Date Submitted: February 28, 2006
Article Type: Journal
Nop Velthuizen is noted for his all around capability. If he can’t find something he wants, he builds it for himself.
He has made many kites—-including the Gengki which he designed. Also a kite buggy and a kite aerial photography rig. A man-lifter he helped build and was flying dropped him 17 feet to the ground, fracturing his leg. He has written several technical kite or kite-related books. He pioneered in the development of three extreme sports—- kitebuggying, kiteboarding, kiteboating. For wife, Michele, and himself he built three handsome planked kayaks- —two singles and a double. With an ultra-streamlined racing bike of his own design, he achieved a speed of 42 kilometers an hour (25 plus mph). Two bikes he made took him and Michele right across America.
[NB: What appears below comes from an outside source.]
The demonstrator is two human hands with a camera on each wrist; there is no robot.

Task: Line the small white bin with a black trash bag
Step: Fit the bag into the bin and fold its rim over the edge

For his physics students, he makes fun show distortion mirrors. Not least, he stylishly rehabbed a three-story old house in the North Sea fishing village in Scheveningen, complete with rooftop garden. The list goes on.
All that from a man with given names Norbertus Antonius Joseph. And about that nickname Nop? “It comes from a famous racing cyclist named Norbert and nicknamed Nop,” says Velthuizen. “Lots of Dutch Catholics have three given names which they never use, only in the passport.”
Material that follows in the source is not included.